Abstract:We introduce Neural Marching Cubes (NMC), a data-driven approach for extracting a triangle mesh from a discretized implicit field. Classical MC is defined by coarse tessellation templates isolated to individual cubes. While more refined tessellations have been proposed, they all make heuristic assumptions, such as trilinearity, when determining the vertex positions and local mesh topologies in each cube. In principle, none of these approaches can reconstruct geometric features that reveal coherence or dependencies between nearby cubes (e.g., a sharp edge), as such information is unaccounted for, resulting in poor estimates of the true underlying implicit field.

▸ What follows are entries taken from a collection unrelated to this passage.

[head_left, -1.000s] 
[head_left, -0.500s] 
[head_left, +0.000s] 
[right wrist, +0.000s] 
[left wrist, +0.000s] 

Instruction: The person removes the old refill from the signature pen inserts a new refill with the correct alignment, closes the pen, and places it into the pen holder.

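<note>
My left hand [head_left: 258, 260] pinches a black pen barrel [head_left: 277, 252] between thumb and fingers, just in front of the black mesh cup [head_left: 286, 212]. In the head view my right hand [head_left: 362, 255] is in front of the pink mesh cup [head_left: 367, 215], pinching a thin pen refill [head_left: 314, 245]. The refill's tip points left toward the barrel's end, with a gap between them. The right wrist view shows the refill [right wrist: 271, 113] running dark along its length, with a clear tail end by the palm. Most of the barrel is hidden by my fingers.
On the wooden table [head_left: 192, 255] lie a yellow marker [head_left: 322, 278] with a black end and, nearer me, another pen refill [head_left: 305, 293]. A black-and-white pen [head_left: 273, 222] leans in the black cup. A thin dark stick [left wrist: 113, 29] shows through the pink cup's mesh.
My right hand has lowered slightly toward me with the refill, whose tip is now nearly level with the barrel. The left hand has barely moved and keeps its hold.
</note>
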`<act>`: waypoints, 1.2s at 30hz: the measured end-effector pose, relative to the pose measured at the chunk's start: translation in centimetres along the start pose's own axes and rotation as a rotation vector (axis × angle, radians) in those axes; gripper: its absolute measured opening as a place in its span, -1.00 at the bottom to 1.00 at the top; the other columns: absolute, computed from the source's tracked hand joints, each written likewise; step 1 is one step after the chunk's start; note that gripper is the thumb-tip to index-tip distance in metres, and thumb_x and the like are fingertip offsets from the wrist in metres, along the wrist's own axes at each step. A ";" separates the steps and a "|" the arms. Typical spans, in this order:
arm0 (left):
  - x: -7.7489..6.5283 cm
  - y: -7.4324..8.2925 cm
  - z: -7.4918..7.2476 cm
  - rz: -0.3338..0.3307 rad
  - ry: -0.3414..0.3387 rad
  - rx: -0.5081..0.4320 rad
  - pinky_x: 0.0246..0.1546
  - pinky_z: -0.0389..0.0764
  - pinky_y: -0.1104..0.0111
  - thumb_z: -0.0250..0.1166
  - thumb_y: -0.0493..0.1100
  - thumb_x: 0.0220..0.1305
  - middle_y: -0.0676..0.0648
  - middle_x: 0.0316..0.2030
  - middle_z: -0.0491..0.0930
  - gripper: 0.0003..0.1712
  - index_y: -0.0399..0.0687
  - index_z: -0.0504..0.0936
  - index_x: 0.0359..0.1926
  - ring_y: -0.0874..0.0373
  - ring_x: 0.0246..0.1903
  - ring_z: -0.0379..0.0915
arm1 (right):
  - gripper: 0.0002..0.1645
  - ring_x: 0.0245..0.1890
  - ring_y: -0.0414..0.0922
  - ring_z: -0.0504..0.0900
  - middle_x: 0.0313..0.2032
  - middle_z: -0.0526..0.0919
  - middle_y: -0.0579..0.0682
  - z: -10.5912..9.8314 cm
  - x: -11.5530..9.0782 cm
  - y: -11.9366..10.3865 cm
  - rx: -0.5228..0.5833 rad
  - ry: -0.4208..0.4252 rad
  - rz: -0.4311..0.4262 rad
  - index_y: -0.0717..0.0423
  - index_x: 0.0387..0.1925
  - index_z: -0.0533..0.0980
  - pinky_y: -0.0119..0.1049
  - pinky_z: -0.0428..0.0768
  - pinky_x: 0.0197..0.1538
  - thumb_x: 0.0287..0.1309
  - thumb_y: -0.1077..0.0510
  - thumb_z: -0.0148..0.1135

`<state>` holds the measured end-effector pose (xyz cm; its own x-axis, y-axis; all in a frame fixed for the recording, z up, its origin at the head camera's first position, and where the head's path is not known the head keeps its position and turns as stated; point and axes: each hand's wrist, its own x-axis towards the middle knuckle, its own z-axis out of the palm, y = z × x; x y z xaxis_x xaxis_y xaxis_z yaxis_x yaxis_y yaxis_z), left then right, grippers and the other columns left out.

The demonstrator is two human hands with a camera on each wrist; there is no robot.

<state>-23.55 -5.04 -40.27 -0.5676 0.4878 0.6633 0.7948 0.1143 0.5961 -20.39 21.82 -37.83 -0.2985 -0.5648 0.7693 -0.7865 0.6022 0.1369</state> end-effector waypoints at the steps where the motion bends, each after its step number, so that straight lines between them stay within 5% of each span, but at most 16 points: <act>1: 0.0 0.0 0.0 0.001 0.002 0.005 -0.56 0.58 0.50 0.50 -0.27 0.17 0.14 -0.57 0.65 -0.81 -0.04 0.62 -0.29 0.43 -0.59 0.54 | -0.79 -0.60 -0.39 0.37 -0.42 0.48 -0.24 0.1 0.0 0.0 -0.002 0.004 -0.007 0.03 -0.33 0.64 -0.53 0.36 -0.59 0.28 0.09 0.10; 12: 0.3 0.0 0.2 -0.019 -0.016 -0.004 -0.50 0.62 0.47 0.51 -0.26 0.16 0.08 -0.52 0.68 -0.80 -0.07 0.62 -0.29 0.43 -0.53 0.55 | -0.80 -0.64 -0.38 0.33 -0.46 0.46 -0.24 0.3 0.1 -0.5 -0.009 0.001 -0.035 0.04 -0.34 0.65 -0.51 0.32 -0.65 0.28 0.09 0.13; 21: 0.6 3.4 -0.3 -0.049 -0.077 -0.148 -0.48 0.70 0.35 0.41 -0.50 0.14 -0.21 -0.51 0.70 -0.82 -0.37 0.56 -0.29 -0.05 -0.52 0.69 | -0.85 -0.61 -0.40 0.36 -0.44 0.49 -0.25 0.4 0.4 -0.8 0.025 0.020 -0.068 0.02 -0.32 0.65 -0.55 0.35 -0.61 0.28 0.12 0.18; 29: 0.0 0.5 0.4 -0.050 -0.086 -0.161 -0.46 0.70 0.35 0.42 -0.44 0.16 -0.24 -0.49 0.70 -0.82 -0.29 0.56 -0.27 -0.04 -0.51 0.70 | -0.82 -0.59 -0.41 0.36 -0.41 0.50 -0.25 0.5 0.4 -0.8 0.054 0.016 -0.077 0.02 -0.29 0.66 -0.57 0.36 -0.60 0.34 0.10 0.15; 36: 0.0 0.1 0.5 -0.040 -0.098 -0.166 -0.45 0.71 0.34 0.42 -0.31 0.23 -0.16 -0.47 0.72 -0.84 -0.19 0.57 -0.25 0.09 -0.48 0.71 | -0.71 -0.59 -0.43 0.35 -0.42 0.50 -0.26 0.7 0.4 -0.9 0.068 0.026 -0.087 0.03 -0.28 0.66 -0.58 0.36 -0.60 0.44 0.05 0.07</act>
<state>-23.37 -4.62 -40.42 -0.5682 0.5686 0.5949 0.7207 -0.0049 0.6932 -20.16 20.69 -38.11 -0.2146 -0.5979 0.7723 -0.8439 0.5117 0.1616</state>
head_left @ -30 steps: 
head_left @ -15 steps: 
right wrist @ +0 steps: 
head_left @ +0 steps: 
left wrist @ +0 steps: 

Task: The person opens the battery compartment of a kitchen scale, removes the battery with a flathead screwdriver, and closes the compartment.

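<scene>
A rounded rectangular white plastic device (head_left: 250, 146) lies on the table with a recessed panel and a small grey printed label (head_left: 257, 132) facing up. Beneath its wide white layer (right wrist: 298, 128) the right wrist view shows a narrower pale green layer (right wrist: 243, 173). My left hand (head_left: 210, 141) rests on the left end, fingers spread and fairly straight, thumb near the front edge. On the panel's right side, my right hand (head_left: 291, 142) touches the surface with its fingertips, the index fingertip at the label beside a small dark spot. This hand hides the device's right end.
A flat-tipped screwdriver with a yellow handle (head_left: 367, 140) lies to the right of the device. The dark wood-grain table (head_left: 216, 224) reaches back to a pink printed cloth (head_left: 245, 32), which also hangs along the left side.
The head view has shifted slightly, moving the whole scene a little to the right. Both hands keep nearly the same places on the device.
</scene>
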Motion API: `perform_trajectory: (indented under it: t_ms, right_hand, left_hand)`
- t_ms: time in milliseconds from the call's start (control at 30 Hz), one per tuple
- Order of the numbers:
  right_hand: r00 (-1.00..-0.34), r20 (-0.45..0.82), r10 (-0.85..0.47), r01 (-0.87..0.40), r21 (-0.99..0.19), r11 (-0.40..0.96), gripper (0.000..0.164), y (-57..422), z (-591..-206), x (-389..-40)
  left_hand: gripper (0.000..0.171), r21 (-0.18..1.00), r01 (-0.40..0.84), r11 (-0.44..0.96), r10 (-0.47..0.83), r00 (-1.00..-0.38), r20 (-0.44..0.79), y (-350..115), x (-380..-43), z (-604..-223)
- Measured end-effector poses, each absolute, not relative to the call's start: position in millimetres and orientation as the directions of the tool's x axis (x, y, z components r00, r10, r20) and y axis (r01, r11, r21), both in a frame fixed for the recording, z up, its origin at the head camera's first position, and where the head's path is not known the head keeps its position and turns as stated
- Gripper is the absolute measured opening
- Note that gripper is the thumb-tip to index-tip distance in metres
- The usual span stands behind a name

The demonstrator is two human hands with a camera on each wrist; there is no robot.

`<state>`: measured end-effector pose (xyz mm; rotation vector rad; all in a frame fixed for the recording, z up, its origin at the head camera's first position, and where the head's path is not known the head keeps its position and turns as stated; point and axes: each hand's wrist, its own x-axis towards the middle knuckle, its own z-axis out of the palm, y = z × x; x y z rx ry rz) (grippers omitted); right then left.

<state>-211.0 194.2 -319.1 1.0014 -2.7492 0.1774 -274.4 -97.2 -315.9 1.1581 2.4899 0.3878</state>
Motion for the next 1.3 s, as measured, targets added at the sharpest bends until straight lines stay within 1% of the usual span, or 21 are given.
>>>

To tackle these challenges, we re-cast MC from a deep learning perspective, by designing tessellation templates more apt at preserving geometric features, and learning the vertex positions and mesh topologies from training meshes, to account for contextual information from nearby cubes. We develop a compact per-cube parameterization to represent the output triangle mesh, while being compatible with neural processing, so that a simple 3D convolutional network can be employed for the training. We show that all topological cases in each cube that are applicable to our design can be easily derived using our representation, and the resulting tessellations can also be obtained naturally and efficiently by following a few design guidelines. In addition, our network learns local features with limited receptive fields, hence it generalizes well to new shapes and new datasets. We evaluate our neural MC approach by quantitative and qualitative comparisons to all well-known MC variants. In particular, we demonstrate the ability of our network to recover sharp features such as edges and corners, a long-standing issue of MC and its variants. Our network also reconstructs local mesh topologies more accurately than previous approaches.